That’s just one of life’s painful little lessons conveyed to searing effect in “August: Osage County,” the 2008 Pulitzer Prize– and Tony Award-winning play by Tracy Letts now receiving its Baltimore premiere under the happiest of circumstances — the inauguration of much-anticipated Everyman Theatre on West Fayette Street.

The vibrant production provides a fitting display for the handsome new facility, where the Empire, Palace and Town theaters once operated.

To begin with, there’s the asset of a proper stage, capable of handling the three-level set required by “August,” a set that would have been impossible at the company’s previous, low-ceilinged venue.

Resident scenic designer Daniel Ettinger deftly evokes the aging home 60 miles from Tulsa, where the three-hour-plus saga of the Weston Family unfolds seamlessly.
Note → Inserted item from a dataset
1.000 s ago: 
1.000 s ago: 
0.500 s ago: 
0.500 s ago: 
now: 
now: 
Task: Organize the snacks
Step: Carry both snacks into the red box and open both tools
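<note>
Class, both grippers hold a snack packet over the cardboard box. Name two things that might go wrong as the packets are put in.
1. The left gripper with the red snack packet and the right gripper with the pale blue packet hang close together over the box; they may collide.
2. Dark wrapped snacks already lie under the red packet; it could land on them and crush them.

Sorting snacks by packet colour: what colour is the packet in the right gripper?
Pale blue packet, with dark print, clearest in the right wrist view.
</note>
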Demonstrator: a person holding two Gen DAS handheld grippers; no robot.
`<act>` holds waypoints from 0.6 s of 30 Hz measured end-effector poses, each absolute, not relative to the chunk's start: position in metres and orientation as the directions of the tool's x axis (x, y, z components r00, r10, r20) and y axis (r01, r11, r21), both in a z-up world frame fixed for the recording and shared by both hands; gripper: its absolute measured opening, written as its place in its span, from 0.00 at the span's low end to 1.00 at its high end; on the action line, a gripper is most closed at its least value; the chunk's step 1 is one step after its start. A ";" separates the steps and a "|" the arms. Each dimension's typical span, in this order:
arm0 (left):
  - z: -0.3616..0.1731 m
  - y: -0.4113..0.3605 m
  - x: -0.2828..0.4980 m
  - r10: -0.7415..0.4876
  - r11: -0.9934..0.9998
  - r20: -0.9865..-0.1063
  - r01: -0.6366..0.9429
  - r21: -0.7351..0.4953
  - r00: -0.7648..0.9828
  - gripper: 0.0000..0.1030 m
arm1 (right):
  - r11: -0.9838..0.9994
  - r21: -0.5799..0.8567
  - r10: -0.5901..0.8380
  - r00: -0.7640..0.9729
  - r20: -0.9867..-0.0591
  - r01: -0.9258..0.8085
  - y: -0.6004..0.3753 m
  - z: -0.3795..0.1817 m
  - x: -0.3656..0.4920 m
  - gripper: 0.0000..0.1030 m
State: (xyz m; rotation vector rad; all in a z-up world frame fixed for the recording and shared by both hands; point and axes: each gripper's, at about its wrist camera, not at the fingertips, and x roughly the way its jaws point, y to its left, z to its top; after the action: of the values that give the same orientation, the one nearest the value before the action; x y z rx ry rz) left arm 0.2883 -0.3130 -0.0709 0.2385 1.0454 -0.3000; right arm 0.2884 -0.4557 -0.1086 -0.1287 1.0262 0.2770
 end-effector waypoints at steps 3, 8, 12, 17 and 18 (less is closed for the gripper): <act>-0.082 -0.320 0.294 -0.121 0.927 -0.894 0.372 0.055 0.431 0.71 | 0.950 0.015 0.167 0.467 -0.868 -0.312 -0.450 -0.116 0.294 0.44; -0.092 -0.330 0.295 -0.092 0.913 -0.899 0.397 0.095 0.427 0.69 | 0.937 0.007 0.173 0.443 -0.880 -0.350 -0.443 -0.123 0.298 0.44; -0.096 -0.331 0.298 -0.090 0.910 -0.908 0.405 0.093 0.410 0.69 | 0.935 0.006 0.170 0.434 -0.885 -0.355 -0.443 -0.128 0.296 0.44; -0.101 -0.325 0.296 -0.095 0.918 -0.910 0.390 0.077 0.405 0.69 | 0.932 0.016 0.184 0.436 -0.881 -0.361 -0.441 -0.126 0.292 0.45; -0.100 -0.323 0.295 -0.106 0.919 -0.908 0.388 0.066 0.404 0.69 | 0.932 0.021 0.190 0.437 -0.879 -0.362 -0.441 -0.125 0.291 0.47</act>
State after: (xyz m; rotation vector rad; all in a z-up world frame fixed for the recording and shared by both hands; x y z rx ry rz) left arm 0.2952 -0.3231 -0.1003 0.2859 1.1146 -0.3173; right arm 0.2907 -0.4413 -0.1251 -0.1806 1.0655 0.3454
And what a saga it is.

Letts conjures up a nightmare of family troubles — suicide, infidelity, addiction, smoldering grudges. The Westons put the “dis” and the “shun” in dysfunction, but, in a weird way, they put the fun in it, too. You end up laughing through some pretty rough clawing and carping, thanks to the playwright’s flair for dark comedy.

The play requires a large, cohesive cast and, for the most part, that’s what Everyman delivers in a staging fluently directed by the company’s founding artistic director, Vincent Lancisi.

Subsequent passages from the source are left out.